Temevo molto per questa Lucia di Lammermoor perché è un'opera che amo molto e che non vedevo in scena da un po' di tempo. Temevo perché, visto il livello dei cantanti delle due precedenti produzioni, avevo paura che avremmo avuto una distribuzione al risparmio, e invece no, anzi!
Ho trovato regia e allestimento serie e austeri ma, dopo l'ultima nefandezza vista sul palcoscenico del massimo triestino, mi è sembrata un miracolo di equilibrio ed eleganza. La molto tradizionale ma scorrevole regia è firmata da Bruno Berger-Gorski che si concede un unico volo pindarico nell'immaginare Lucia incinta di Edgardo mentre compie la mattanza di Arturo, appena sposato. La regia è centrata sui protagonisti che segue con cura ma poco sul coro che, a parte la scena terza del secondo atto dove sono chiamati ad interpretare delle danze accennate ma piacevoli, è condannato alla solita immobilità schierata. Scene di Carmen Castanon e costumi di Claudio Martin, parimenti assortiti alle volontà del regista di rappresentare il cupo potere della Chiesa, le imposizioni, le guerre e il costante tentativo di non lasciar emancipare le donne.
Nel ruolo di Lucia abbiamo avuto la fortuna di sentire e vedere un soprano come Jessica Pratt che, nuovo timore, annuncia di essere indisposta ma di voler comunque affrontare la recita. In effetti nella sua prima grande scena Ancor non giunse qualche problema si è sentito ma padrona dello strumento e della tecnica, ha saputo portare avanti tutta la recita, ovviando con filati e mezze voci che, in piena armonia con la delicata e sussurrata direzione d'orchestra di Daniel Oren, hanno riempito di magia la sala del Verdi, ammutolita ad ascoltare tanta grazia. Invidio chi potrà ascoltarla, auspicabilmente in piena forma, nelle prossime recite: una vera regina del belcanto! È stata ben supportata dall'Edgardo di Francesco Demuro, di grande slancio vocale e timbro perfetto da tenore romantico che, in costante crescita interpretativa e vocale, ha concluso l'opera magistralmente, acclamato dal pubblico. Molto valida anche la prova del baritono Maxim Lisiin nel ruolo di Lord Enrico dal perfetto sillabato al punto che mi ha fatto pensare fosse italiano. Ho molto apprezzato anche la prestazione di solido professionismo resa da Carlo Lepore come Raimondo, una sorta di Rasputin per influenza e religiosità che ha saputo padroneggiare canto e palco con fascino e vera maestria.
La direzione di Oren, che ho sempre ritenuto un po' coercitiva, mi è veramente piaciuta in quest'opera di Donizetti che come tanto Verdi può virare facilmente al clangore, mentre il Direttore israeliano è riuscito a "tenere bassi i toni" esaltando finezza e delicatezza di un dramma così sconvolgente ma avvincente.
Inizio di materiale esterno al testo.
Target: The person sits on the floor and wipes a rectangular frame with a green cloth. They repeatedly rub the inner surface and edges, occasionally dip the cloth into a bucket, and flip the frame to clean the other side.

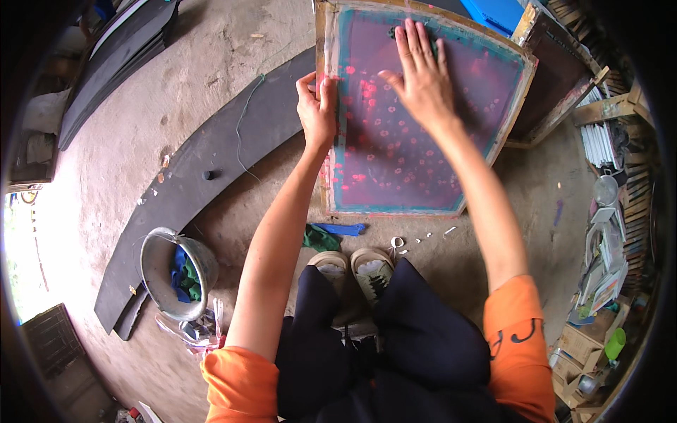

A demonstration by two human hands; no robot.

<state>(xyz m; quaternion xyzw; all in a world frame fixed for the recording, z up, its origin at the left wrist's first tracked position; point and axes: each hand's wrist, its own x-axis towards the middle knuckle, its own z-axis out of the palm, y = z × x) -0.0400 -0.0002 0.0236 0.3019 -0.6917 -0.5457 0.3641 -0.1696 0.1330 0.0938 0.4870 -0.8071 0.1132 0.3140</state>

L'Orchestra del Verdi è da sempre obbediente alle sue richieste e viene premiata dal bellissimo risultato artistico generale, così come il Coro egregiamente diretto da Paolo Longo che non si risparmia né vocalmente, né scenicamente.
La Direzione della Fondazione Teatro Lirico Giuseppe Verdi di Trieste sta portando a casa un'altra stagione ben programmata: il pubblico plaudente, anche se non numerosissimo, ha tributato giusti riconoscimenti a Soprano, Tenore e Direttore.